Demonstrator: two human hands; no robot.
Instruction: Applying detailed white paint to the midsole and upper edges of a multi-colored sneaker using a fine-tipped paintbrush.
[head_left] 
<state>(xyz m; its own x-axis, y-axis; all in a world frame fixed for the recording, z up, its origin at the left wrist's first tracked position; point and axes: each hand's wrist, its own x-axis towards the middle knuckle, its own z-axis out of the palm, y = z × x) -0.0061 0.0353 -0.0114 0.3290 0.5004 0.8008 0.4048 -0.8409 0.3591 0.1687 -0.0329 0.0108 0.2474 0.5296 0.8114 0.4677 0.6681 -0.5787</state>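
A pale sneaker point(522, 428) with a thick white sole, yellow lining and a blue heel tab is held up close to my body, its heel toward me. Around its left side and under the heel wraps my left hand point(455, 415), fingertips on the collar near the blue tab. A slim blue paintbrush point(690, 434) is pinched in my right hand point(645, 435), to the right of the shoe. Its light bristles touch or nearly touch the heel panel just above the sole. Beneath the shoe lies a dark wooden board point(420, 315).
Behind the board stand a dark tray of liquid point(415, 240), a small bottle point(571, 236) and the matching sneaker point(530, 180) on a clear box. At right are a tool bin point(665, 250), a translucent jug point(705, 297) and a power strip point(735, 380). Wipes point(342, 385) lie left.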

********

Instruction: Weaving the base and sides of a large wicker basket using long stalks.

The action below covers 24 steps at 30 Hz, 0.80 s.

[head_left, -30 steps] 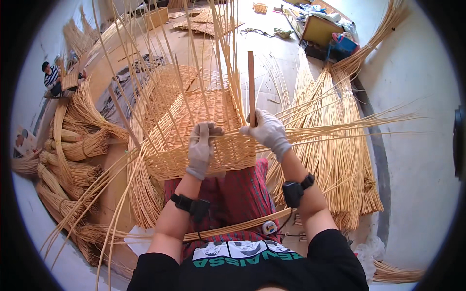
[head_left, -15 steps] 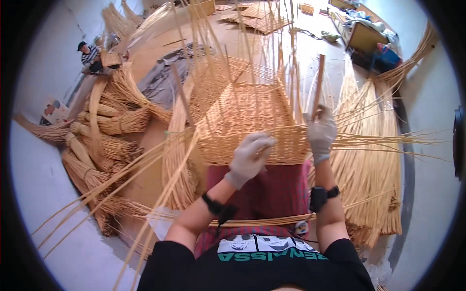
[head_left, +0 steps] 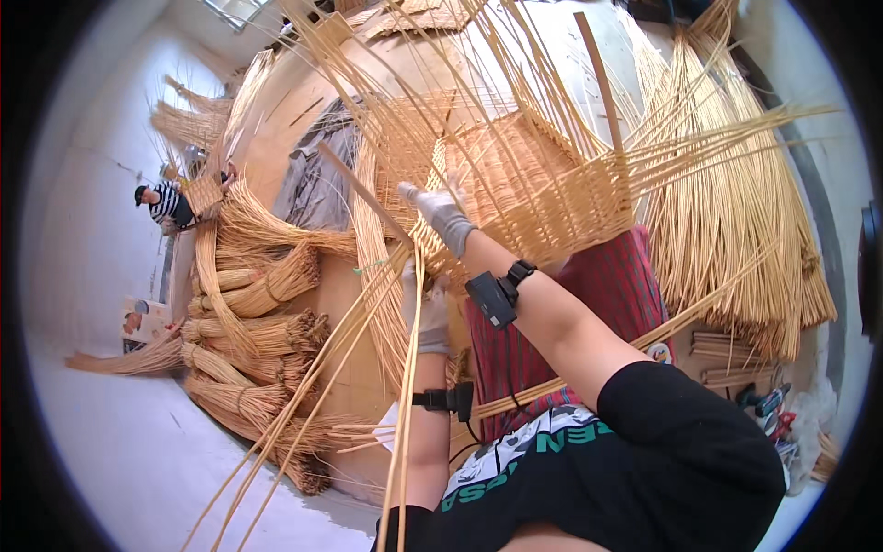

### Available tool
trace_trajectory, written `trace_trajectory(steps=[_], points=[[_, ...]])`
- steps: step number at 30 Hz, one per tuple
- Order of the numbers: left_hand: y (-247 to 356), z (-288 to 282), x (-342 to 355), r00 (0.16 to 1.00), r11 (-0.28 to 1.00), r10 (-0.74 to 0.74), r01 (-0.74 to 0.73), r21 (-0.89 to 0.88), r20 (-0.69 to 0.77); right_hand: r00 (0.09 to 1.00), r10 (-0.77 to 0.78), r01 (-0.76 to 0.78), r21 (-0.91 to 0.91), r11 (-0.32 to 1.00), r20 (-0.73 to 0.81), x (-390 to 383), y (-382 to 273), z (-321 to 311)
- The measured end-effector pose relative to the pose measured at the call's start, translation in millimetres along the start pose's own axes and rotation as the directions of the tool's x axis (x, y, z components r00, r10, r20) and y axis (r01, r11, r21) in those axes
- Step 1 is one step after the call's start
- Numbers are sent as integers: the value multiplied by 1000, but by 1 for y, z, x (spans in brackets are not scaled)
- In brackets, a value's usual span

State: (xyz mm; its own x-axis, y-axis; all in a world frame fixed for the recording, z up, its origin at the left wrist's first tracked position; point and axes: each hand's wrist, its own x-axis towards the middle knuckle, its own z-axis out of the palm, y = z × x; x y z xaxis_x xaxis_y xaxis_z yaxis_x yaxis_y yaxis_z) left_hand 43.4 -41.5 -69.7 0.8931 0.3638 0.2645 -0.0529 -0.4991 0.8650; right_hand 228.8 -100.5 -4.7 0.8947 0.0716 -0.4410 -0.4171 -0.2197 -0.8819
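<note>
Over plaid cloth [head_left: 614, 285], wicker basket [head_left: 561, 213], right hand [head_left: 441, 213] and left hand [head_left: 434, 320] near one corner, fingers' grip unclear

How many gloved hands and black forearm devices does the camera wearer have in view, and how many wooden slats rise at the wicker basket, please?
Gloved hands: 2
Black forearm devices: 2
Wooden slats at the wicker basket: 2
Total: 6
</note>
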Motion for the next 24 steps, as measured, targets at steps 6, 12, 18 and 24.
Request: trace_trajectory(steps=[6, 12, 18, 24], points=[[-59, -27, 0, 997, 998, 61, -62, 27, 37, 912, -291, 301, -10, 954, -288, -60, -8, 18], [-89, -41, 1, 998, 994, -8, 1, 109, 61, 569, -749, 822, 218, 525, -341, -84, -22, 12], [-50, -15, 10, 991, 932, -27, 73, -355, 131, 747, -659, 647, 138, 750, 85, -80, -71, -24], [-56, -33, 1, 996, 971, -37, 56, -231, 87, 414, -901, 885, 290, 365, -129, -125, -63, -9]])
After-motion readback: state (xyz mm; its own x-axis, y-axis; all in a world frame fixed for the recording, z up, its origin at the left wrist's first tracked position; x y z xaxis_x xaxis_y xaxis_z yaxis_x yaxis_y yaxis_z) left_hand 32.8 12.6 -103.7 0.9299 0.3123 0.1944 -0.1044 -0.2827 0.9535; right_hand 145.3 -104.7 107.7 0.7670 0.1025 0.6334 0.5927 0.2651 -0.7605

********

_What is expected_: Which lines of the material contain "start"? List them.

_Response to the exercise_:
- The measured end-effector pose relative to the pose measured at the call's start, translation in millimetres along the start pose's own axes and rotation as the directions of the tool's x axis (x, y, z components r00, r10, r20) and y axis (r01, r11, r21) in those axes
- Step 1 is one step after the call's start

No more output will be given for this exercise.